Previously, The Indian Act dictated that an Indigenous woman marrying a non-status man would lose her status (as would her descendants) while a woman marrying an Indigenous man could gain Indian status even if she was entirely non-Indigenous, which was gender-based discrimination. 

First Nations people finally got the right to vote in federal elections without losing their Indian status and treaty rights in 1960. Enfranchisement was also included in the 1985 amendment to align the Indian Act with the Canadian Charter of Rights and Freedoms, but descendants of women who lost their status because they were married to men who lost their status because they enfranchised were still not eligible to reclaim status. 

Fournier contacted the Montreal lawyer mentioned in the news article. He said her case was different from the one she read about but referred her to Vancouver lawyer Ryan Beaton of Juristes Power, who was working on a case similar to her family’s history.
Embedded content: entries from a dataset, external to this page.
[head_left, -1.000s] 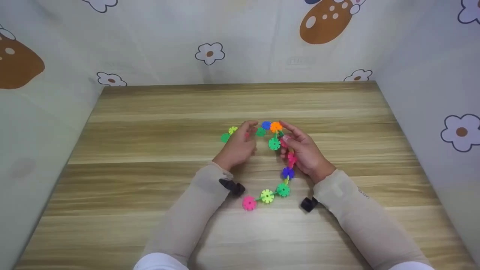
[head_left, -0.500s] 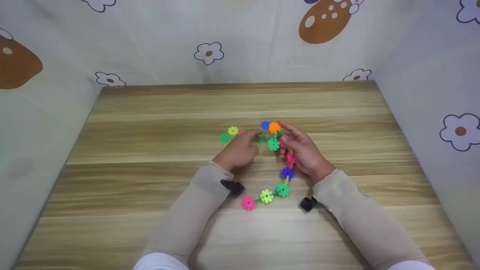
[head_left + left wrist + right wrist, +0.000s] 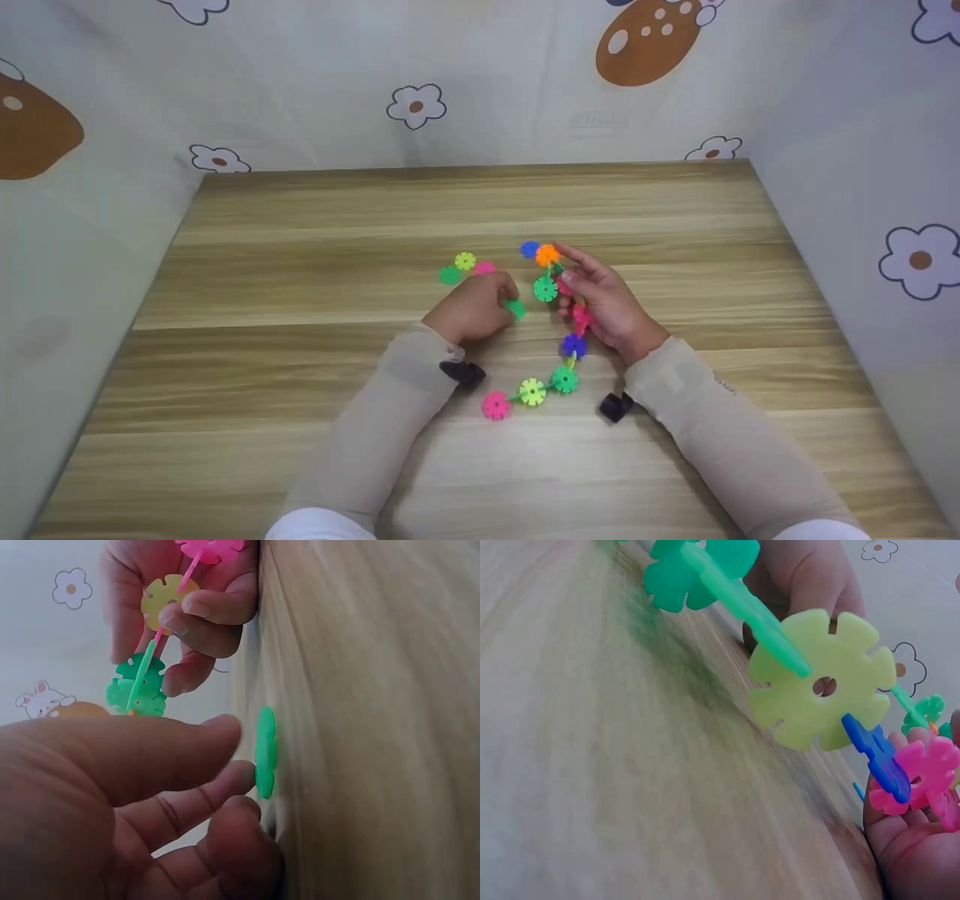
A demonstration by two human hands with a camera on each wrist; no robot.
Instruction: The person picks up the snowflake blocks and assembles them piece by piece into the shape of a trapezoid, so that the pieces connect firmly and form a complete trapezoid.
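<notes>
My right hand [image 3: 611, 306] grips a chain of interlocking plastic snowflake discs [image 3: 532, 392]. From that hand the chain curves down toward me through pink, blue, green and yellow discs to a pink end disc [image 3: 496, 406]. Its upper part, with a green disc [image 3: 545, 289] and an orange disc [image 3: 547, 255], sits by the right fingertips. My left hand [image 3: 471, 309] is low over the tabletop, fingers bent, at a loose green disc [image 3: 516, 309]. In the left wrist view this green disc [image 3: 266, 754] lies flat at the fingertips, with the thumb apart from it.
Loose green [image 3: 450, 275], yellow [image 3: 465, 261] and pink [image 3: 485, 268] discs lie beyond my left hand. A blue disc [image 3: 530, 249] is beside the orange one. Black wrist cameras [image 3: 616, 407] stick out from both sleeves. Patterned cloth walls [image 3: 487, 90] border the wooden table [image 3: 300, 217].
My left hand has drawn the loose green disc toward me, away from the blue disc. The pink disc behind that hand now shows. My right hand keeps its hold on the chain, almost still.
</notes>
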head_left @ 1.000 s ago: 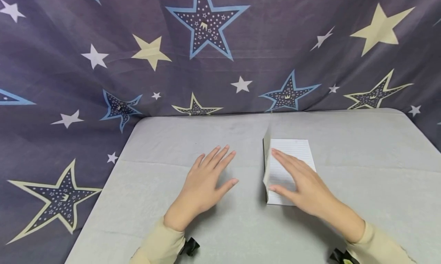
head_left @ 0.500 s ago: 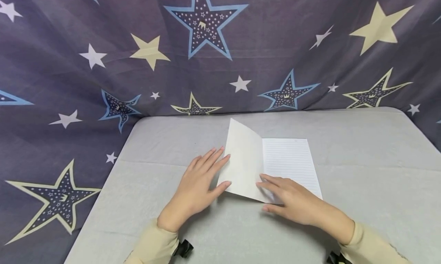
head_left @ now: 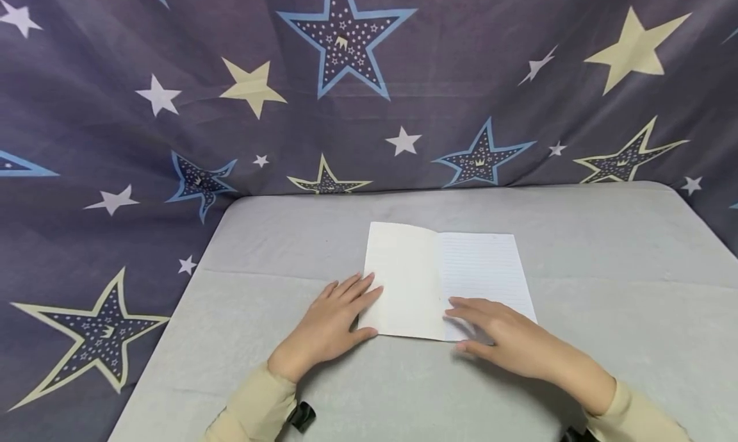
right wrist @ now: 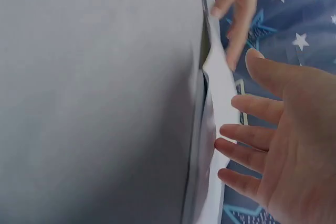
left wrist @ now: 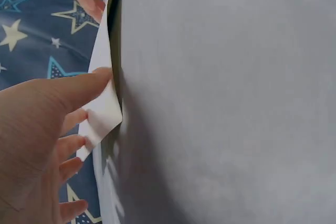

“My grandparents were both Status Indians in their own right,” Fournier explains. “My grandmother, on marrying my grandfather, went off her status number and went on his status number because that’s the way The Indian Act worked, so when an Indian wanted to become enfranchised, and by that, they meant a man, automatically his wife was enfranchised, and their children were enfranchised. … My aunts and uncles all had status numbers too, so they all lost their status too. My mother wasn’t born yet, so she never had status as a child of enfranchised Indians. But when she married my dad, who was Francophone, she would have lost her status anyway [in 1950]. But if she had lost her that way, she could have got it back and passed it down to her grandchildren in a way that she can’t as the daughter of enfranchised Indians.” 

Fournier’s family history illustrates the complicated twists of the rules.

“Because of the changes that they made [in 1985] to the Indian Act for marrying out, if my grandmother who was a Status Indian in her own right would have married a non-Indigenous man, if I can put it this way, a white guy, and lost her status, technically that would have made my mother less … Indian because her dad would have been white… but she would have been able to pass her status on to her grandchildren. But as the daughter of two Status Indians, she could pass her status only to her children, which is me and my siblings but not to our children, and that was because of the way the status was lost, i.e., enfranchisement. So that’s our court case.”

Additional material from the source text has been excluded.